If, like myself, you’re new to bullet journaling then these might be helpful and attainable to create. When I first started researching what pages I wanted to create in mine I was overwhelmed by the detailed choices and artistic flare that people added to theirs. I have legible handwriting and some badass Castell pens - that’s as artistic as it gets for me. But that’s okay.
If you decide to use any of these or add your own flair to them then I’d love to know. Side note: I write very detailed to-do lists and personal notes in my weekly spreads so that’s why I’ve mostly shown blank versions before I’ve filled them in. The photos would look less pretty if I had to block things out.

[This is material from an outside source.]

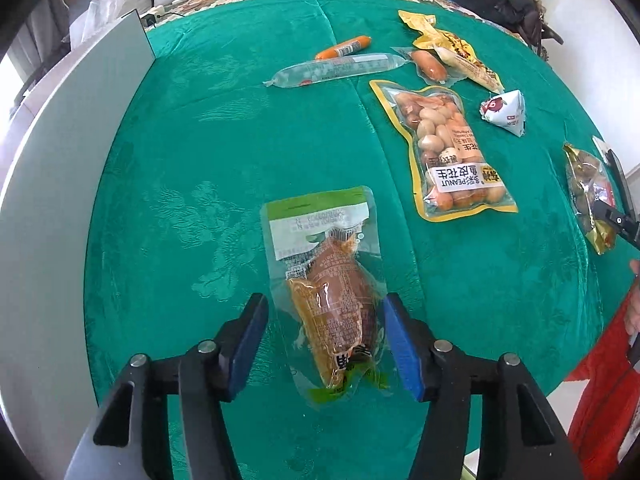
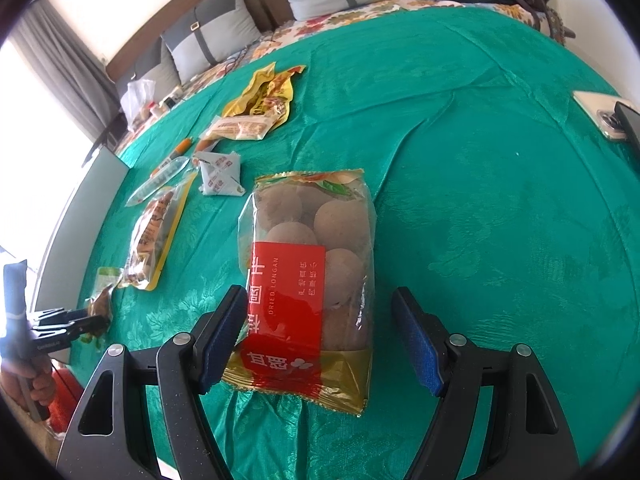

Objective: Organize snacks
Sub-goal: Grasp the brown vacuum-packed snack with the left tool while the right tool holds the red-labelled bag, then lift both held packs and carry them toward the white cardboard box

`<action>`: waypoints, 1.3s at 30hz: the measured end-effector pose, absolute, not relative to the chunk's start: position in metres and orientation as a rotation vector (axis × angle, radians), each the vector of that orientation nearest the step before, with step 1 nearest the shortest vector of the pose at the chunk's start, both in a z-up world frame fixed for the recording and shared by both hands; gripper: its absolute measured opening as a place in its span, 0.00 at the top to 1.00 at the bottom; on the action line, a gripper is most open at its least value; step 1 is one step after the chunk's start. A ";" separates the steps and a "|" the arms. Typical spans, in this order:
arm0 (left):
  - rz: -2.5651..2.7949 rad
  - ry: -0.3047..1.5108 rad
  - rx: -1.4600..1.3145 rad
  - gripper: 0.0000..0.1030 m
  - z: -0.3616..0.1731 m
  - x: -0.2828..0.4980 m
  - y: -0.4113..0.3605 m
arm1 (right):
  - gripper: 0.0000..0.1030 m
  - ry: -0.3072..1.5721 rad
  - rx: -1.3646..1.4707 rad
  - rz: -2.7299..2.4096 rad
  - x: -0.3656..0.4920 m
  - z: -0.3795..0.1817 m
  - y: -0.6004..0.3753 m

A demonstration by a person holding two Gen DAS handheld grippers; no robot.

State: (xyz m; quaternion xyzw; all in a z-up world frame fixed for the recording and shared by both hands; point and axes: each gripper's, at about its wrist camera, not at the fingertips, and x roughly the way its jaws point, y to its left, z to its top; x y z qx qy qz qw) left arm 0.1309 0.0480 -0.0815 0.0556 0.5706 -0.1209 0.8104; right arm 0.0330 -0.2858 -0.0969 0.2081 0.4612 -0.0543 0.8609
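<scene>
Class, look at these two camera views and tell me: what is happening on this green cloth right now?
A person holding a gripper in each hand is sorting snack packets spread on a green tablecloth. The left gripper straddles a clear vacuum pouch with a brown meat snack and green top, jaws open and not pressing it. The right gripper hangs open around a clear bag of dried longans with a red label. A yellow-edged peanut pouch and sausages lie farther off, untouched.

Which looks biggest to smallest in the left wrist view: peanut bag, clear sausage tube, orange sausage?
1. peanut bag
2. clear sausage tube
3. orange sausage
The sausages lie farther from the camera, so only the apparent order is sure.
</scene>
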 end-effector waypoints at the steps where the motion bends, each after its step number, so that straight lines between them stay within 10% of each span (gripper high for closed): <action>1: -0.256 1.215 0.110 0.32 -0.081 0.133 0.049 | 0.25 0.967 0.434 -0.116 0.032 -0.096 -0.285; 20: -0.115 1.213 0.082 0.04 -0.104 0.141 0.045 | 0.25 0.975 0.365 -0.093 0.035 -0.093 -0.273; 29: -0.212 1.180 0.145 0.47 -0.093 0.128 0.025 | 0.25 0.915 0.514 -0.122 0.028 -0.091 -0.300; 39: -0.229 1.160 0.131 0.48 -0.093 0.125 0.027 | 0.21 0.871 0.499 -0.101 0.027 -0.076 -0.298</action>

Instead of creating a monthly title page (because drawing is not a particular set of skills I own), I created this goals page. Titled by month, it’s split into three sections: work, blog and personal. On the side of personal there’s a space for “daily tasks” which I use to scribble down habits that I want to form in that month.
WORK: I will look at what is happening in quarter 1 and build in what needs to be done based on priority and dependency. The aim is to complete a third of the work for Q1.
BLOG: I’m planning to launch a shop on my blog by the Spring so that surrounds my main monthly goal here. However, in previous months, I’d write down what I wanted to focus on such as creating quality content, uploading to Instagram daily or interacting on Twitter more.
PERSONAL: This usually falls in the form of a lifestyle or fitness goal. Alongside this, are any daily habits I want to put into place. For example, this month, I want to make sure I get to bed by 11pm so I can be up early. Some people create trackers where each square denotes a day they’ve fulfilled the action they’ve set. This visual representation of progress can help motivate you to form the habit.
I have a pretty minimal view for my week. I tend to write quite a few things in on the weekdays, so this design is maximised and I very rarely am left with lots of blank space. Across the top of the week view, I will write three goals of the week.
Sometimes, there will be a task that needs completing that may take several days of work to build on. I’d consider this a weekly goal. For example, “fix website responsiveness across all platforms and devices”.
A page I took out of last year’s The Happiness Planner (quite literally). The reflection page at the end of each month was my favourite to fill in. It helped me track where I’m at, take a moment to process the ups and downs of the last four weeks and plan looking forwards.
It’s also interesting to look back on at the end of a year as it acts a bit more like a diary entry. The daily writings in my bullet journal (and previously, Happiness Planner) are really no more than to do lists once you look back on it. So, the reflection page gives a bit more depth and insight into how I felt that month too.
- Yearly business plan - A page split into quarters to denote Q1 - Q4. I write the main goals of each quarter in.
- Yearly blog plan - Similar to the above but a lot more blank as I’ve never planned that far ahead into a bigger picture with this blog.
- Gratitude log - a line a day to write something I’m grateful for. I try and make them different and specific to that day.
- Reading list - great for jotting down books I want to read or am interested in checking out.
- Trends - This page is a mix for work and this blog where I jot down trends in the beauty industry that I’ve stumbled upon or something new and interesting that requires some research.
BULLET JOURNAL STATIONERY
This is the fun part, right?
- The journal itself - Leuchtturm1917 dotted paper. This has an index in the front and is well recommended for bullet journaling.
- Writing tools - Faber Castell PITT artist pens. I have a pack with different sizes and types of tips. These pens are amazing because they don’t smudge, feather or leak/bleed through the paper. They are waterproof, Indian ink.
- Colouring pencils - to add a splash of colour to my otherwise minimal approach. I tend to colour in a box and write in the workout for the day.
- Paper stickers - these come in circles and masking strips with different patterns. You can write on them and I will put them to denote events or anything particular happening on a day. It also makes them standard when you open a week view. I also love Jemma's stickers from her Dorkface Etsy shop.